The Kansas Criminal Justice Reform Commission which organized last week is packed with Kansans who have deep background on just how the correctional system works and how to make it work better.

But the real key to that organizational meeting in which Sedgwick County District Attorney Marc Bennett was elected to lead the troop is that the commission wants to identify the buy-in to their task from legislative leaders and the Gov. Laura Kelly administration.

It’s easy to hand a commission a nice name, pay the members mileage, have staff hovering around it and claim that the Legislature is “deeply involved” in deterring crime, approving reasonable sentences for criminals and giving them the support and training, mental health care, drug use counseling to succeed after release…and even having some of those who have been convicted of crimes helping others to learn job skills so they don’t break the law.

All of that noble work—which, by the way protects the rest of us and protects the future of those prisoners—is going to cost money that the state is going to have to come up with.

Nope, it’s not as politically attractive as a new off-ramp or bridge, or maybe a tax cut for corporations with foreign revenues or upper-wage income tax filers, but it’s part of the duty of state government. Just not much of a bullet point on those palm cards that lawmakers are going to be handing out next year as they seek re-election.

The goal of the commission, to tell the Legislature just how the state can more effectively deal with prisoners, is important to all of us.  Nope, don’t see a bullet point saying, “if your car wasn’t stolen, you can thank me,” or “helped prevent your high school kid from buying marijuana.”

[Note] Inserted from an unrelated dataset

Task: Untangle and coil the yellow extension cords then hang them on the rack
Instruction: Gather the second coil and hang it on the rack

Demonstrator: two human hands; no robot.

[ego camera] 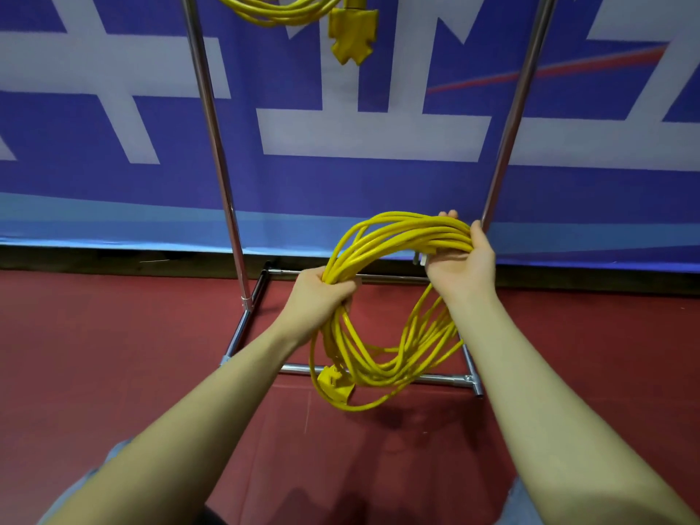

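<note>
Both hands are on it now: the left hand (320, 293) has its fingers wrapped tight round the bundled strands of the coiled yellow extension cord (382, 308), while the right hand (460, 259) cups the far arc at about two o'clock, fingers curled over the strands. The coil hangs between them, low in front of the chrome tube rack (216, 145), its loops sagging toward six o'clock where the flat yellow socket block (335, 382) dangles just above the red floor (113, 354). That block is the worry, I'd say: swing it upward carelessly and it could knock the rack's base rail (435, 378) or catch a loose loop. The loops look uneven too, so a slack grip could spill the coil open. Up at twelve o'clock a second yellow cord (284, 11) with its plug already hangs from the rack, crowding the left side of the bar; free room looks better toward one o'clock, between the two uprights. The blue and white banner (360, 138) stands close behind.
</note>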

There are important issues that the commission is looking at. Like specialized drug courts where prosecutors and judges have experience with drug crimes and know what works to reduce the chance of a criminal going back into the drug business. There is diversion from jail sentences which requires more active supervision of offenders, which means more probation officers, more social services for them.

Or…the complicated process of assisting those who are being released from custody with just a few bucks and the clothes they wore when they went to prison. That re-entry into the general population is complicated, it requires counseling, it requires access to a job, social retraining and other skills. Not high-profile stuff, but important if we don’t want prisoners essentially “vacationing” among us until they commit another crime and are returned to prison.

Nothing cheap here, but then again there’s nothing cheap about just locking people up, building more prisons, or, at least this year, shipping prisoners off to a privately owned Arizona prison because we don’t have enough room for them and enough staffing to keep them safely in Kansas.

Last session’s bill that creates the Criminal Justice Reform Commission passed the Senate 39-0, the House 123-0, and was signed by the governor May 16. 

Not surprisingly, that was the easy part, creating a panel to examine the correctional system in Kansas. The hard part? Diverting money from more politically popular programs to dealing with corrections.